I haven't seen anything either but I would hate to lose this site - people have been so helpful and so creative. My only down is the number of patterns/wool etc I keep getting from KPers which is not doing my stash any good at all!


----------



## gloriam (Aug 11, 2011)

I'm not going anywhere either. I believe if you stay out of the Attic you're good.


----------



## Nanamel14 (Aug 4, 2016)

I'm not leaving, I love the help and support of this group


----------



## Nanamel14 (Aug 4, 2016)

I'm not leaving, I love the help and support of this group


----------



## cainchar (Dec 14, 2012)

Binzy said:


> Every morning for the past few years I look forward to reading the latest topics and threads here on KP. I'm an avid knitter, crocheted, spinner, and a new weaver. Whenever I get stuck with a pattern/technique, if I'm looking to learn something new, or if I have something to share that might help others I turn here for advice and direction from the most amazing group of like and differently minded artists and creators. This group has also helped me through some difficult times and provided emotional support over these past years. I've met some of you at various wool festivals and adventures.
> 
> I've also been on Ravelry for ages and joined several chat groups there. I've gotten much out of that site but never as much guidance and support as here. I do use that site tons for patterns, tracking my projects/stash, and keeping up with my close friends and their projects. I love it!
> 
> ...


I've been away for awhile as well and am concerned to hear this problem. This site is so wonderful- I've learned a great deal here. I'll be very sad if it doesn't continue. Must make more effort to stay on daily! Let's lift each other up people. There are already way too many who love to cut others down. This should be a place of peace and enjoyment! I haven't seen any popups yet (I have a good blocker I think,) but I'd better be careful about opening this site at school by the sounds of it!


----------



## Clackit (Jun 25, 2017)

I am fairly new, but I get much more from this sight because I can pick and choose to read what I want. I think it is sad that some people are so small-minded that they want to write smut on a fiber-craft sight. I too shall remain.


----------



## Tanty (Sep 28, 2017)

I feel the same. Reading kp in the morning is part of my routine. I really enjoy this site and all the wonderful people here. I won't be leaving. I pick and choose what I want to read.


----------



## tygereye (Sep 1, 2016)

Sure not leaving either hasn't been a year and you kper's have encouraged me to way beyond what I knew about knitting the day I found this list.


----------



## ogram (Dec 2, 2011)

I'm definitely not leaving.....I only read posts that appeal to me, the others I just ignore. No matter whether on a forum or in "real life" there are always some who want to cause trouble. I say "ignore them", by leaving you are giving in to them and letting them win.


----------



## KnitNutAZ (Feb 9, 2011)

Leaving? No way! Too much fun stuff and great folks here!


----------



## rosemarya (May 25, 2013)

I won't be leaving. This is my favorite site!


----------



## Joy Marshall (Apr 6, 2011)

rosemarya said:


> I won't be leaving. This is my favorite site!


Me, too.


----------



## mljaeger (May 23, 2015)

I'm not going anywhere. I don't post much, but read the posts that I find interesting. This site helps me unwind from a hectic work day and I do learn tips and tricks from the more experienced knitters. I'm hoping to re-learn crochet one of these days and look forward to learning from the experienced crocheters when I do. I have a Ravelry account, but couldn't tell you the last time I was in there.


----------



## Nana of 6 (Jan 21, 2016)

The fact that there are now 21 pages of us who are faithful kpers says a lot. Good for us! ????????


----------



## Christiane (Mar 31, 2011)

jmf6406 said:


> The Ravely thing is a back up plan in case this site shuts down for some reason. The posts I have read say people aren't leaving KP, just taking out "insurance".

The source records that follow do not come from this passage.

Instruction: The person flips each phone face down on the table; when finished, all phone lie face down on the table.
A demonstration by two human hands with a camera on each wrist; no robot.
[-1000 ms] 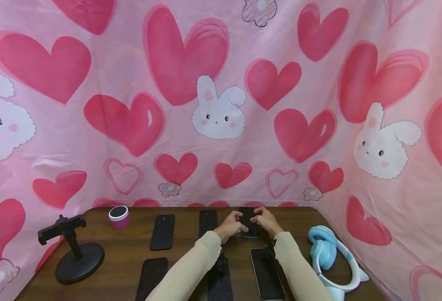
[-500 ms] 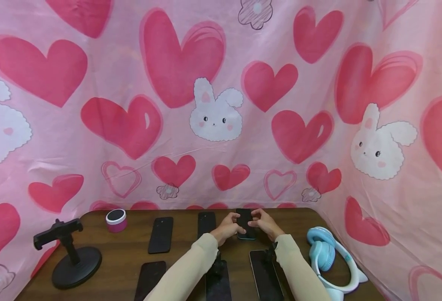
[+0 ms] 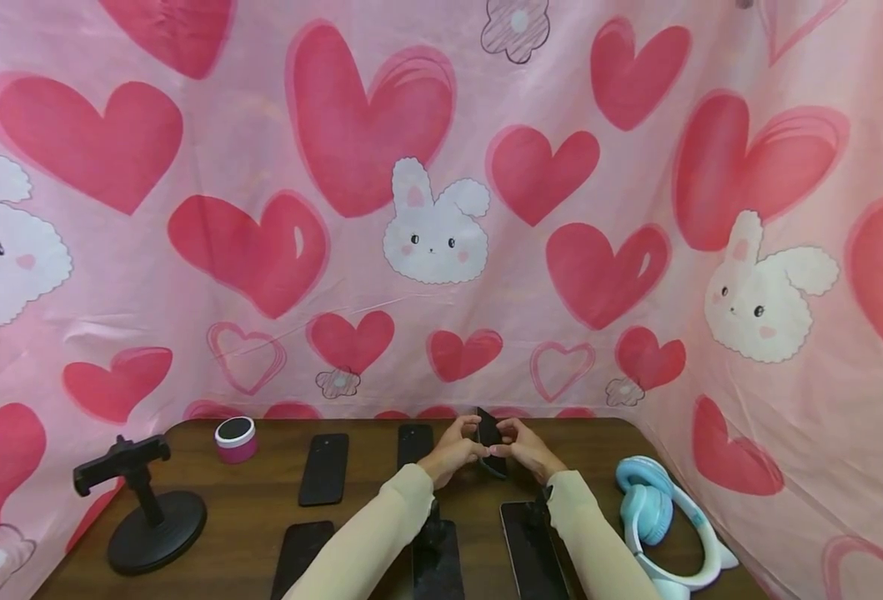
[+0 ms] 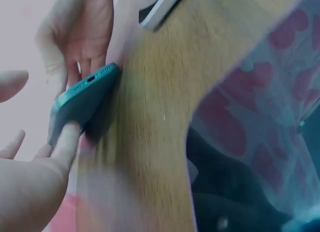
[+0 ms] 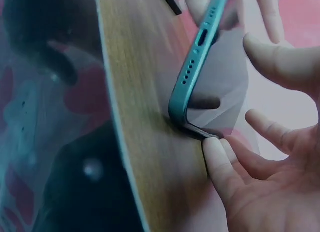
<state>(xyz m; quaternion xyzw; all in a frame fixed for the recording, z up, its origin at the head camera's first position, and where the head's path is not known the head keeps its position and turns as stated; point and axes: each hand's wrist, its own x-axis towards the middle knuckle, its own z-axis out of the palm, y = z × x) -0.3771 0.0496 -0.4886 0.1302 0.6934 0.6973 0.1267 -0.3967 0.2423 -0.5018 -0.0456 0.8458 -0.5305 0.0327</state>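
Teal-edged and tilted, the phone is gripped by the fingers of left hand and right hand, toward the tabletop's one o'clock. Both wrist views show its charging port; the head view adds blue headphones at four o'clock.

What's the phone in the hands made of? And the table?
The phone: probably shiny glass on its face, which shows reflections; its smooth greenish edge could be metal or plastic. The table: wood or wood-look covering, dullish, with streaky brown grain.
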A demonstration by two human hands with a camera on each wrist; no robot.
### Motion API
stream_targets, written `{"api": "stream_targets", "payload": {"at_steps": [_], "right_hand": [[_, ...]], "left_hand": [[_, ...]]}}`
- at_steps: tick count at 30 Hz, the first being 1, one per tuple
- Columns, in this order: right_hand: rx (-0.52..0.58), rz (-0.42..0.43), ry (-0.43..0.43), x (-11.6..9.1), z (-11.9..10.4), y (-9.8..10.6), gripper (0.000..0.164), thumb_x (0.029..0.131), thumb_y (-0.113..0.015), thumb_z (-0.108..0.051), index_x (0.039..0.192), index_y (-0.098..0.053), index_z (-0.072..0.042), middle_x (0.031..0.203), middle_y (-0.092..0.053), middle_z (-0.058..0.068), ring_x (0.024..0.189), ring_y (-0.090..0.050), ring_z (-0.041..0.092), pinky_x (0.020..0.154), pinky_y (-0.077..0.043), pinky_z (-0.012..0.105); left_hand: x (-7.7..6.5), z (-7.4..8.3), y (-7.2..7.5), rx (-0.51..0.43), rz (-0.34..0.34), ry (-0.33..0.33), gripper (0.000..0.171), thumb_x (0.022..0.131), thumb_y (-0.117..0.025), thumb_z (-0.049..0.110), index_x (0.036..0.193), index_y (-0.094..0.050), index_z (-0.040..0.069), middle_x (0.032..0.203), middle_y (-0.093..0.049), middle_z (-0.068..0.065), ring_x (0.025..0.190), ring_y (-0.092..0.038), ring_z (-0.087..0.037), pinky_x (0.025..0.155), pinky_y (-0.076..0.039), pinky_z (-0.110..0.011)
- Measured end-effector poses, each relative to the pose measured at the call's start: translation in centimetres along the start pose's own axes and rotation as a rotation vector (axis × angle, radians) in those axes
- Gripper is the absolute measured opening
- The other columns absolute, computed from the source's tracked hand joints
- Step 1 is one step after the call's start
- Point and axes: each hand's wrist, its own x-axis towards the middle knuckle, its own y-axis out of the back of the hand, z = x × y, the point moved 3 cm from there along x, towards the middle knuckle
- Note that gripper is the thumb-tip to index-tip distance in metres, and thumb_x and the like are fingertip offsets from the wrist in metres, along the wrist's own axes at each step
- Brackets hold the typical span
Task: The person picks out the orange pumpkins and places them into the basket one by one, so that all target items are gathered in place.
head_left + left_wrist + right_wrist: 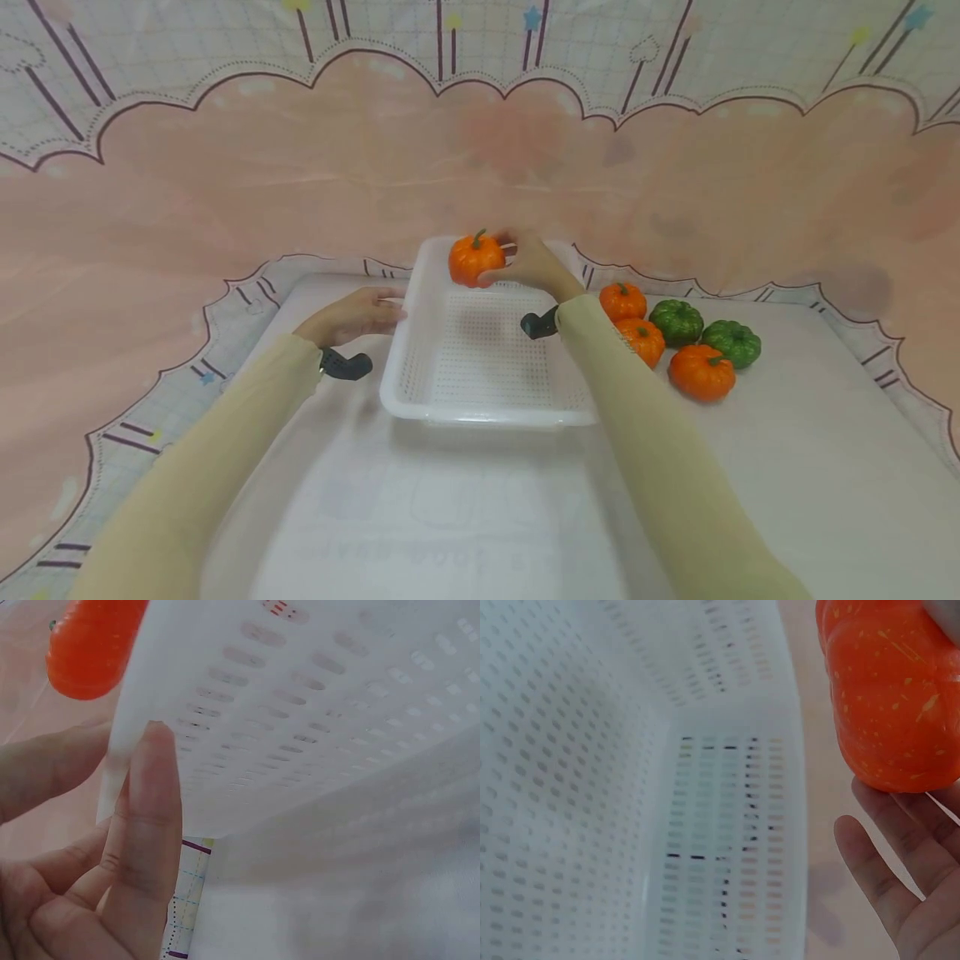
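A white perforated plastic basket [487, 414] sits in the middle of the head view, with a shadow on the table along its near side. My left hand [352, 317] pinches its left rim; in the left wrist view, fingers [146, 817] lie against the outer wall [247, 735]. Over the far end of the basket, my right hand [531, 265] holds an orange toy pumpkin [471, 262] with a green stem. In the right wrist view fingertips [870, 795] touch the pumpkin's [892, 697] lower end, beside the basket's rim [799, 787].
Right of the basket, on the white table [480, 508], are more orange pumpkins [702, 373] and two green pumpkins [677, 322], [732, 342] side by side. My right sleeve [645, 417] passes in front of the nearest ones. A patterned cloth [375, 167] hangs behind the table.
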Motion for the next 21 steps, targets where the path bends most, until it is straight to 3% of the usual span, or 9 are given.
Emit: {"api": "stream_targets", "payload": {"at_steps": [5, 21], "right_hand": [[0.012, -0.037, -0.080, 0.2, 0.4, -1.1, 0.070, 0.074, -0.079, -0.029, 0.133, -0.044, -0.011, 0.137, -0.048, 0.008, 0.124, -0.047, 0.027, 0.101, -0.047, 0.042], [0.050, -0.115, -0.119, 1.5, 1.6, -4.2, 0.069, 0.074, -0.079, -0.027, 0.133, -0.046, -0.013, 0.140, -0.047, 0.004, 0.126, -0.047, 0.024, 0.104, -0.045, 0.044]], "left_hand": [[0.0, -0.1, 0.1, -0.001, -0.006, -0.006, 0.055, 0.095, -0.050, 0.004, 0.144, -0.027, -0.003, 0.140, -0.044, -0.026, 0.099, -0.061, -0.003, 0.100, -0.048, -0.037], [-0.1, -0.1, 0.0, -0.008, 0.022, 0.041, 0.058, 0.095, -0.053, 0.008, 0.146, -0.026, 0.001, 0.143, -0.040, -0.026, 0.108, -0.059, -0.014, 0.106, -0.041, -0.047]]}}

I've joined the Ravelry groups as well as insurance as you say. Subsequent to a move that turned my life upside down I've not spent regular time on KP in some months, just recently returned as a regular. I've read complaints about nastiness, porn of all things, verbal attacks, and an absent admin to mind things. I can see why some would be irked. As mentioned, don't like it, don't read it. I sticking around. As well, there seems to be a fear that the site has been sold, that it could shut down at some point with possibly no notice. I already had a Ravelry page so it made sense to join the other groups as well so I could remain in touch were closure to happen.


----------



## julie verhage (Jul 31, 2013)

Right! on!baby! I'm keeping this site as my go to when I don't want to play games. of which its too much. you've helped me learn to go on you tube to learn my knit brioche pattern. i'm not on here often enough to really get all the plusses of why but i'm not a showy person (speech wise) but I lv love love coming an looking at all your work. an since I don't have one of those smart phones I cant post what I've made sadly. if I've missed any good things, well I just need to make myself known some more. I found the man on here who cooks knits crochets ulp the waszu he is so cool , but I don't remember what his usar is. but I love how mostly I read an see GOOD attitude d (ya ) workers crocheters an designers love it.


----------



## mljaeger (May 23, 2015)

Would someone please tell me how to join the Knitting Paradise forum on Ravelry? 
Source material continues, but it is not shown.